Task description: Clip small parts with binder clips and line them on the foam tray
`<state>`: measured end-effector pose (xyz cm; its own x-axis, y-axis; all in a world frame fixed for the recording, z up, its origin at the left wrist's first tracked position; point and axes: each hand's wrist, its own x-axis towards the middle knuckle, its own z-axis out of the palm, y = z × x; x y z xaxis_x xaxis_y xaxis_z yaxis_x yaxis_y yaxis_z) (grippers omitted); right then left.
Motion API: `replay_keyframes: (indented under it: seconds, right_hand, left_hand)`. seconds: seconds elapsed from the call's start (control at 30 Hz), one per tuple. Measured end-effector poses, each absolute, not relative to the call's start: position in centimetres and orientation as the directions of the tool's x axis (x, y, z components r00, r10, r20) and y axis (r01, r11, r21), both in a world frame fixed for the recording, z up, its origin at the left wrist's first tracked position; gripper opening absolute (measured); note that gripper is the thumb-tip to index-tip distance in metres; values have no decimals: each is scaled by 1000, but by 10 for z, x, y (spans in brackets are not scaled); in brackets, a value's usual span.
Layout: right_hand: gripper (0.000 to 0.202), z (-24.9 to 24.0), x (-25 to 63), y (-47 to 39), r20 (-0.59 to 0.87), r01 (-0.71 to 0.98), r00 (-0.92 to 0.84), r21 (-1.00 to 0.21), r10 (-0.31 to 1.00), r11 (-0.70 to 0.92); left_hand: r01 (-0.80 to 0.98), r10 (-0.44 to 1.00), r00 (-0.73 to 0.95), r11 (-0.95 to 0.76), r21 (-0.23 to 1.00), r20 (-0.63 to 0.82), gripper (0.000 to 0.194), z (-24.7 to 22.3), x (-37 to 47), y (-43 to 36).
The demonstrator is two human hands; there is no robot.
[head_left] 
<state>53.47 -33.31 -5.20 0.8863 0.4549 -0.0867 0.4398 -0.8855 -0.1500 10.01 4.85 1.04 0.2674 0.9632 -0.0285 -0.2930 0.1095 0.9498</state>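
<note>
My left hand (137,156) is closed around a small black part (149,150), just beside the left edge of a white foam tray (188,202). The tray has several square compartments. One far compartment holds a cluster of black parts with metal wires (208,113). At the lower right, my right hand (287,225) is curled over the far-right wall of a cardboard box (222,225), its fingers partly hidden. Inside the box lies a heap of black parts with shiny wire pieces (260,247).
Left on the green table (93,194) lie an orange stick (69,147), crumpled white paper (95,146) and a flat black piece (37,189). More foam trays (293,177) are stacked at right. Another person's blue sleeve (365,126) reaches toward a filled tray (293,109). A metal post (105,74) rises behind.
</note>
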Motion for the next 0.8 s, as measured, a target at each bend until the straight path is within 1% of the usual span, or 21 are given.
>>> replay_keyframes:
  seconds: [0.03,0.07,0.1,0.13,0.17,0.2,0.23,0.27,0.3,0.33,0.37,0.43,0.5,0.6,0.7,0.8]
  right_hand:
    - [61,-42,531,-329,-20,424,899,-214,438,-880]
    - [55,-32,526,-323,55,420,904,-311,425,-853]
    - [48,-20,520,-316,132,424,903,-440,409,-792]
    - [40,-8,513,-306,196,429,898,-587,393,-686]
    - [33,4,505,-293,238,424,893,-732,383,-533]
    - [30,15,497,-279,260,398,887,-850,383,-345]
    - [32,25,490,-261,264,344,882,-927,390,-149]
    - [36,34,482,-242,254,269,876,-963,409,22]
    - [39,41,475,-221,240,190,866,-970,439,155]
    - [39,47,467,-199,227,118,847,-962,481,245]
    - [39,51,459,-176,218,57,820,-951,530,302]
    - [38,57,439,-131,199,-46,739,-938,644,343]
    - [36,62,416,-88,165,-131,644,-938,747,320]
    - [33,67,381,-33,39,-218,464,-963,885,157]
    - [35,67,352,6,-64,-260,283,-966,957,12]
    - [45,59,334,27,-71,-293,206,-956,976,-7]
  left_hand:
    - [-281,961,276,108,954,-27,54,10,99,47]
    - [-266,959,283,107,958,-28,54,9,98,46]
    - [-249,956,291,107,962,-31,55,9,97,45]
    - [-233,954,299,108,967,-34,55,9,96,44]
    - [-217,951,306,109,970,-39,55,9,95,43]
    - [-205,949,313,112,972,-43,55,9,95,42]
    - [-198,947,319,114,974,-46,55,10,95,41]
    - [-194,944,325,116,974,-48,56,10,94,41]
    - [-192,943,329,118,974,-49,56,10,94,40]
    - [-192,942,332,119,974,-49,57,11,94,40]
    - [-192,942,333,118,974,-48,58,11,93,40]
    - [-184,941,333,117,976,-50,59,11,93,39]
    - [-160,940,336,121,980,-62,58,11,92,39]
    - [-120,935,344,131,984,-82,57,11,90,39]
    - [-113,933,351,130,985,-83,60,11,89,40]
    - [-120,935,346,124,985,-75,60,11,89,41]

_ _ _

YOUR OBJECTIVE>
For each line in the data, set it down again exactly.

TASK SOLUTION>
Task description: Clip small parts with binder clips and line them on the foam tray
`<state>`: measured end-effector pose (xyz cm; its own x-axis, y-axis; all in a world frame fixed for the recording, z up, its origin at the left wrist's first tracked position; point and axes: each hand's wrist, its own x-axis towards the middle knuckle, its own z-axis out of the palm, y = z × x; x y z xaxis_x xaxis_y xaxis_z yaxis_x yaxis_y yaxis_z) (grippers omitted); right then left.
Motion API: `replay_keyframes: (indented under it: seconds, right_hand, left_hand)`. seconds: seconds elapsed from the call's start (control at 30 Hz), one per tuple. Measured end-effector poses, each absolute, not relative to the call's start: position in centimetres and orientation as the directions of the tool's x axis (x, y, z components r00, r10, r20) and y axis (r01, r11, r21), both in a world frame fixed for the recording, z up, its origin at the left wrist's first tracked position; gripper opening absolute (measured); note that gripper is the thumb-tip to index-tip distance in metres; values have no decimals: each is scaled by 1000, but by 10 for z, x, y (spans in brackets are not scaled); in brackets, a value's usual span.
Layout: right_hand: gripper (0.000 to 0.202), z (-24.9 to 24.0), x (-25 to 63), y (-47 to 39), r20 (-0.59 to 0.87), r01 (-0.71 to 0.98), r00 (-0.92 to 0.84), r21 (-1.00 to 0.21), r10 (-0.31 to 1.00), r11 (-0.70 to 0.92); left_hand: r01 (-0.80 to 0.98), r10 (-0.44 to 1.00), r00 (-0.73 to 0.95), r11 (-0.95 to 0.76), r21 (-0.23 to 1.00), r20 (-0.63 to 0.82), gripper (0.000 to 0.194), z (-24.7 to 22.3), x (-37 to 47), y (-43 to 36).
The demonstrator is two human hands; there is no robot.
[head_left] 
<state>53.47 -33.31 -5.20 0.8863 0.4549 -0.0867 0.4398 -0.8855 -0.1500 10.01 4.85 1.04 0.2674 0.9632 -0.0285 -0.2930 0.1095 0.9498</state>
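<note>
My left hand (137,156) is closed around a small black part (149,150), just beside the left edge of a white foam tray (188,202). The tray has several square compartments. One far compartment holds a cluster of black parts with metal wires (208,113). At the lower right, my right hand (287,225) is curled over the far-right wall of a cardboard box (222,225), its fingers partly hidden. Inside the box lies a heap of black parts with shiny wire pieces (260,247).
Left on the green table (93,194) lie an orange stick (69,147), crumpled white paper (95,146) and a flat black piece (37,189). More foam trays (293,177) are stacked at right. Another person's blue sleeve (365,126) reaches toward a filled tray (293,109). A metal post (105,74) rises behind.
</note>
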Motion for the next 0.8 s, as measured, a target at each bend until the straight path is within 1% of the usual span, or 21 are given.
>>> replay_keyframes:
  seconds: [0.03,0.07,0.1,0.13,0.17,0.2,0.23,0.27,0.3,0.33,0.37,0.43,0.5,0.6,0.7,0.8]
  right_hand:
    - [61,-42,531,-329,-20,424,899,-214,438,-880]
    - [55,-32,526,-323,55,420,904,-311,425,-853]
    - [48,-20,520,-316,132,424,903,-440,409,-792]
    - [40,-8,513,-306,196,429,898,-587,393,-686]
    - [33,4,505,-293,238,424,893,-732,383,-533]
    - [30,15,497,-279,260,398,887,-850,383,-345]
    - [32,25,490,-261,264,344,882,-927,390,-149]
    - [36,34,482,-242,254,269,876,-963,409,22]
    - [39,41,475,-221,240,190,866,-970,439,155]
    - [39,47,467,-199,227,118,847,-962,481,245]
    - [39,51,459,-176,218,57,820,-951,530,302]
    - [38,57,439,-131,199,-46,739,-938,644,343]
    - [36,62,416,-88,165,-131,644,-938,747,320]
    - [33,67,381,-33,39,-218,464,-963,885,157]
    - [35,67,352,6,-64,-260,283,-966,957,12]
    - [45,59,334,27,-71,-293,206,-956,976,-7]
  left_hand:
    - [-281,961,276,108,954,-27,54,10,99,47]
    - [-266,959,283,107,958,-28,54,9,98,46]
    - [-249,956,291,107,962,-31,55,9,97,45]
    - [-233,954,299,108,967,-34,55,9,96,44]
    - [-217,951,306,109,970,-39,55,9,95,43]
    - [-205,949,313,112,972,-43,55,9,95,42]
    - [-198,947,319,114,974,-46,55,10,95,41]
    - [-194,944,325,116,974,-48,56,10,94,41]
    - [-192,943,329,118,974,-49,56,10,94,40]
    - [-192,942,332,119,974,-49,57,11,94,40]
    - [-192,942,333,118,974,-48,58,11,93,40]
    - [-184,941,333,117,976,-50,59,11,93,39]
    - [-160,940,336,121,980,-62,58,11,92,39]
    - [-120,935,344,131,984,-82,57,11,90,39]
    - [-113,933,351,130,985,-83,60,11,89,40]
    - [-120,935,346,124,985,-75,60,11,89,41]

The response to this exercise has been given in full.